Bab 75 - Masih Sama

Waktu telah menunjuk pukul 08.00 pagi, tetapi kedua insan yang terlelap dengan posisi saling memeluk itu tidak juga menunjukkan tanda-tanda akan segera bangun. Teriknya cahaya matahari yang masuk melalui cela gorden pada hari itu pun sama sekali tidak membuat mereka terganggu.

Drrttt ... drrrtttt....

Zhorif mendesah kesal dengan mata yang masih terpejam erat. Hanya dengan menggunakan firasat, Zhorif sudah tahu bahwa dirinya telah tanpa sengaja melewatkan salat subuh. Sebuah tangan lain yang bergerak menyentuh dadanya membuat Zhorif refleks membuka mata dan melupakan kekesalannya. Matanya melotot ketika melihat sebuah kepala telah menyandar di lengan kanannya, parahnya lagi, itu terlihat seperti milik seorang wanita.

Zhorif berniat untuk segera bangkit dari posisinya, tetapi sebelum hal itu benar-benar terjadi, ia lebih dulu menyadari bahwa sosok yang berbaring di dekatnya itu adalah sosok yang telah dicari-carinya selama ini. Pria itu tertegun cukup lama dengan posisi berbaring sembari melirik ke samping, memerhatikan wajah tenang Zhara yang masih enak terlelap.

Puas mengumpulkan nyawa, Zhorif pun menampar wajahnya sendiri, berusaha mengetes apakah yang dilihatnya sekarang ini hanyalah sebuah ilusi atau memang sebuah kenyataan. Walaupun sudah merasakan rasa sakit pada area wajahnya, Zhorif masih tidak percaya dan tetap ingin memastikan penglihatannya kembali. Oleh karena itu, ia mengangkat jari telunjuknya untuk menusuk pipi tembam Zhara.

"Zhara..."

Zhorif melotot ketika Zhara bergerak karena terganggu oleh sentuhannya, kaki wanita itu diangkat untuk menimpa paha Zhorif, sedangkan tangannya menggerayangi dada pria itu secara tak sadar. Zhorif menahan napasnya, tak kuasa menahan rasa menyengat yang diakibatkan oleh ulah Zhara itu. Ketika pertahanannya sudah menyentuh batas limit, pria itu menangkap dan mengangkat tangan Zhara, membawanya mendekat ke bibir, kemudian mengecup jemarinya dengan lembut.

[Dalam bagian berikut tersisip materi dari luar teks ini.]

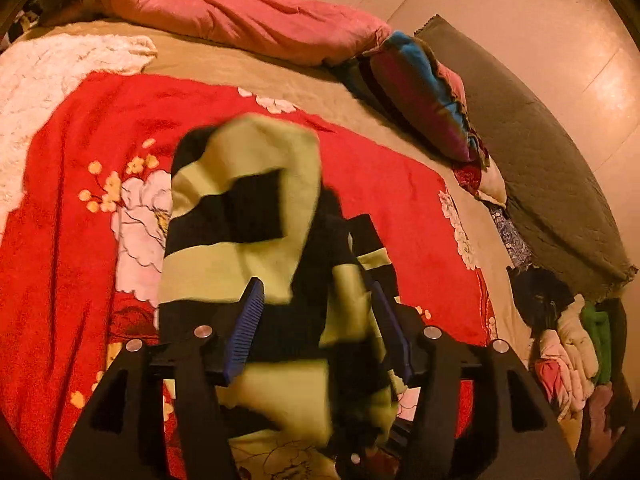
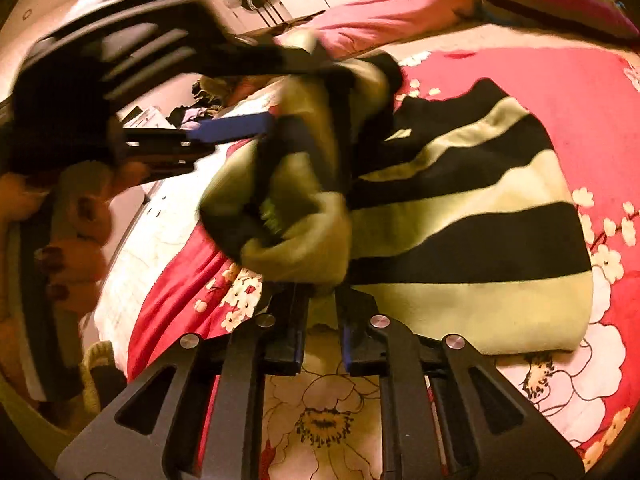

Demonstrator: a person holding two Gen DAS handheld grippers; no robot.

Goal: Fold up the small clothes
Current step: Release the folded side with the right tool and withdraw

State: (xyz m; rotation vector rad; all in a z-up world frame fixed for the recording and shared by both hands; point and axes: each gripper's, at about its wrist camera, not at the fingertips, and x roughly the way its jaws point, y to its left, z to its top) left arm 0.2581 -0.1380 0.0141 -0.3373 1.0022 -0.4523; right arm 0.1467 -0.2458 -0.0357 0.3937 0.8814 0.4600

Dia tersenyum lebar seiring ingatan kejadian tadi malam terputar di kepalanya. Rupanya, Zhara yang dilihatnya bukanlah sebuah mimpi indah belaka, bukan juga efek samping dari keberhasilannya akan psikoterapi.

"Hmm..."

Tangan Zhara yang diperangkap oleh Zhorif terlepas begitu saja ketika wanita itu menghentakkan tangannya secara tiba-tiba. Zhara kemudian memeluk leher Zhorif, tetapi dengan begitu erat hingga membuat pemiliknya sedikit kesulitan dalam bernapas.

Drrttt ... drrrtttt....

Zhorif meraih ponselnya yang berada di atas nakas dengan sedikit kesulitan karena keberadaan Zhara, kemudian mengangkat panggilan yang rupanya berasal dari Arsen itu.

"Assalamualai—"

"Zhara masih ada di kamar lo, ya?!"

Zhorif memejamkan matanya sembari meringis mengusap telinganya kesakitan. Ia bersumpah akan memiting leher sahabatnya itu untuk melakukan aksi balas dendam.

"Lo tau dari mana?"

"Zhara hilang dan nggak ada kabar semalem. Tante Hulya dan yang lain pada heboh nyariin dia ke sana kemari, untung gue punya otak brilian! Gue pergi nemuin petugas keamanan untuk cek CCTV dan gue liat dia masuk ke kamar lo."

"Jangan sampe gue liat muka lo, Sen."

Di seberang sana Arsen tampak memejamkan mata dan menelan salivanya gugup. Bagaimana tidak? Saking ingin menyombongkan kemampuannya kepada siapa saja, ia sampai kelupaan untuk mengerem mulutnya. Secara tanpa sengaja, ia telah memberitahu Zhorif bahwa selama ini dirinya dan keluarga Wira Atmadja telah kompak menyembunyikan keberadaan Zhara dari pria itu.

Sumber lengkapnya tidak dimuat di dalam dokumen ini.